Теперь я впадаю в тихую ярость, иначе как сговором это не
назовешь. Наверняка тип и девица завалили на пати теплой компанией и теперь
стебутся над простаками в модном стиле флэш-моб.
– У меня шла носом кровь, – поясняю я, хотя тип
вовсе не ждет пояснений. – Шла носом кровь. Вот он и испачкался.
– Проблемы?
Хороший вопрос. До сегодняшнего вечера, до той самой минуты,
как я расшиб лоб о непроницаемые очки девушки, никаких особых проблем у меня не
было.
– Высокое давление, – ничего умнее мне в голову не
приходит.
– Бьюсь об заклад, что вы даже не знаете, как выглядит
аппарат для измерения давления.
Пари в сортире – это что-то новенькое.
– Бьюсь об заклад, что ваш член меньше моего. –
Только теперь я замечаю зрителей на заднем плане: два бритоголовых ублюдка,
подпирающих дверь.
Их лица по-младенчески безмятежны, собственно, они и есть
младенцы, связанные незримой пуповиной с типом у зеркала; стоит хозяину пальцем
шевельнуть – и они раскроят мне череп. Ничего личного, раскройка черепов идет в
их контрактах отдельной строкой, не исключено, что за нее полагаются премии и
молочные продукты на вес. Зря я ввязался в этот никчемный разговор.
– У вас точно проблемы.
Убить меня не убьют, повод слишком ничтожен, но вывеску
попортят однозначно. Прикрыв глаза в ожидании, я мысленно начинаю подсчитывать,
во сколько мне выльется ремонт вывороченной челюсти и замена половины зубов,
черт, я же видел этот фильм – «Никогда не заговаривай с незнакомцами», даже
вставил относительно него свои дежурные пять копеек.

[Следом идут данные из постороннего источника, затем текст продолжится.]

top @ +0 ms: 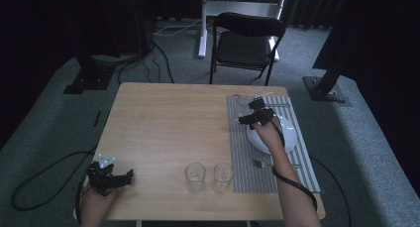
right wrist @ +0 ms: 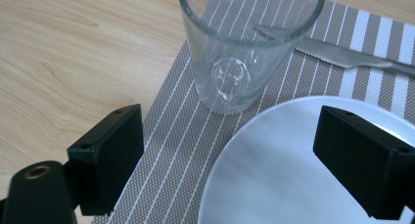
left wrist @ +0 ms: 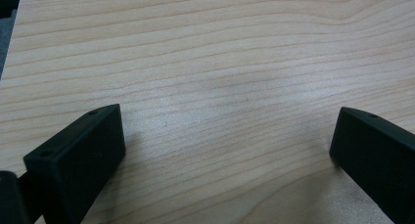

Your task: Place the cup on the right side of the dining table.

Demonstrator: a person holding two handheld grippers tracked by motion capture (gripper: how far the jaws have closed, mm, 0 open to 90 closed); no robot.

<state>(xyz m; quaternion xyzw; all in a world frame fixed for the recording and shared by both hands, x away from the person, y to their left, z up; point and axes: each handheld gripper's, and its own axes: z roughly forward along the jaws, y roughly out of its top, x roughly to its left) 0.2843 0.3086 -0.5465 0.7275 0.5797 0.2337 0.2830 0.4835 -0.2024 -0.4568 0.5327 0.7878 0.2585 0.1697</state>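
I'm at a light wood table [top: 163, 128] on grey carpet, a black chair [top: 246, 41] behind it, dark room. My left gripper [left wrist: 227, 145] sits near the front-left corner, jaws spread wide over bare wood. Two glasses [top: 195, 177] stand at the front edge. My right gripper [right wrist: 230, 160] hangs open over the striped placemat [right wrist: 166, 150], a third glass [right wrist: 240, 48] just ahead, white plate [right wrist: 274, 170] underneath, knife [right wrist: 342, 55] beyond.
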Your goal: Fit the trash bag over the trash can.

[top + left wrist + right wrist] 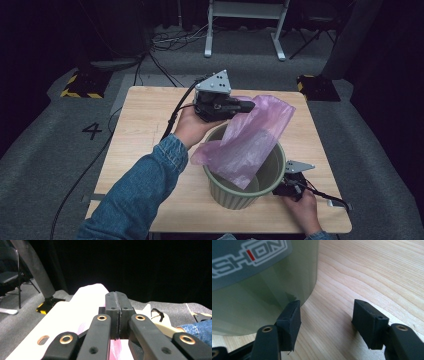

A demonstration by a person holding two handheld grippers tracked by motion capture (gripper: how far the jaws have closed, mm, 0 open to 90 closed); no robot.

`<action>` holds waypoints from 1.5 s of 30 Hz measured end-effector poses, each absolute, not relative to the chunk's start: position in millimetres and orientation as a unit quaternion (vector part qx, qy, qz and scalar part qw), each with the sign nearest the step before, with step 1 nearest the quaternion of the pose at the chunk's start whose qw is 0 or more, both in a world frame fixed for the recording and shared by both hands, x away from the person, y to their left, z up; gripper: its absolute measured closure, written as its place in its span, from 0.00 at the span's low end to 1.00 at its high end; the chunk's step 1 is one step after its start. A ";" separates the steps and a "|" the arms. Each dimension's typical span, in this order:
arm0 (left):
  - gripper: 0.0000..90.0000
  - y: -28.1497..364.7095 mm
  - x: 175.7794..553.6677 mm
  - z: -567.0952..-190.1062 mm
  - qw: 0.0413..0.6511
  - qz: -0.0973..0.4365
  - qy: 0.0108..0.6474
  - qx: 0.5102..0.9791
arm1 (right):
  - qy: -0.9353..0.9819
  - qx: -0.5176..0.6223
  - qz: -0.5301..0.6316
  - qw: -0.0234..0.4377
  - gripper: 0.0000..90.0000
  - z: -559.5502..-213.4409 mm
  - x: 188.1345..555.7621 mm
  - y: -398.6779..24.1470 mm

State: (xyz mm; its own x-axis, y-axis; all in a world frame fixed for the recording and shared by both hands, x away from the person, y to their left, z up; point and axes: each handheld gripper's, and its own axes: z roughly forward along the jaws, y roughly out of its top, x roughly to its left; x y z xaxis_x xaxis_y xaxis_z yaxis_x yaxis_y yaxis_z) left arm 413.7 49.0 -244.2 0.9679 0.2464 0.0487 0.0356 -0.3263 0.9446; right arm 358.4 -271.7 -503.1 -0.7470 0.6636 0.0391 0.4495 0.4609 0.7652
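Your left gripper [248, 105] is held above the far rim of the round, ribbed, pale green plastic bin [235, 196], pointing level toward the right across the desk, with its grey three-cornered plate facing up and your left hand [192, 125] wrapped around its body from below. Your denim-sleeved forearm rises from the lower left at a slant. Its jaws are pressed fully together on the upper edge of the thin, translucent pink plastic bag [250, 140]; in the left gripper view [117, 315] the two black pads meet flat with a sliver of pink film [113, 350] showing beneath them. The bag hangs from that grip down into the mouth of the bin, its lower part draped over the near-left rim. The bin stands upright on the light wooden desk [145, 130], toward its front right. Your right gripper [286, 187] rests low beside the bin's right side, your right hand [306, 207] behind it near the desk's front edge. In the right gripper view [325, 322] its jaws stand partly apart with nothing between them; the left jaw sits just beside the bin's wall [262, 297].
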 end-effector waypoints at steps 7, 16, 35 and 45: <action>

Слабое утешение, все мои мелкотравчатые истории начинаются
как «Нескромное обаяние порока», а заканчиваются как «Господи, за что мне это?»
[8]
минус канареечная гомосексуальность. Плюс бутылка пива в полном
одиночестве. Лучше – две.
Что-то никто не торопится бить мне морду.
Пора уже выпустить их – одну темнокрылую бабочку и одну ящерицу
цвета морской волны. Что я и делаю, тут же обнаружив, что сердобольного козла –
кем бы он ни был – рядом со мной нет. Нет и его зашморганных телохранителей.
А я по-прежнему стою в сортире, еще больше влюбленный, чем
три минуты назад, у тебя и правда проблемы, бэбик. Впрочем, от одной я могу
избавиться прямо сейчас.
Галстук засранца Брэндона.
Он не понравился девушке, которая понравилась мне. Мне нужно
было сделать это раньше, много раньше (не тогда, когда мой дражайший папаша
собирался повеситься на собачьем поводке, а мамаша подбадривала его громкими
криками, держа в руке зажигалку, – оба были пьяны в хлам). Не тогда. Мне
нужно было сделать это, когда девушка сказала мне: «Замойте пятно, Макс». Снять
проклятый галстук и сунуть в карман – всего и делов.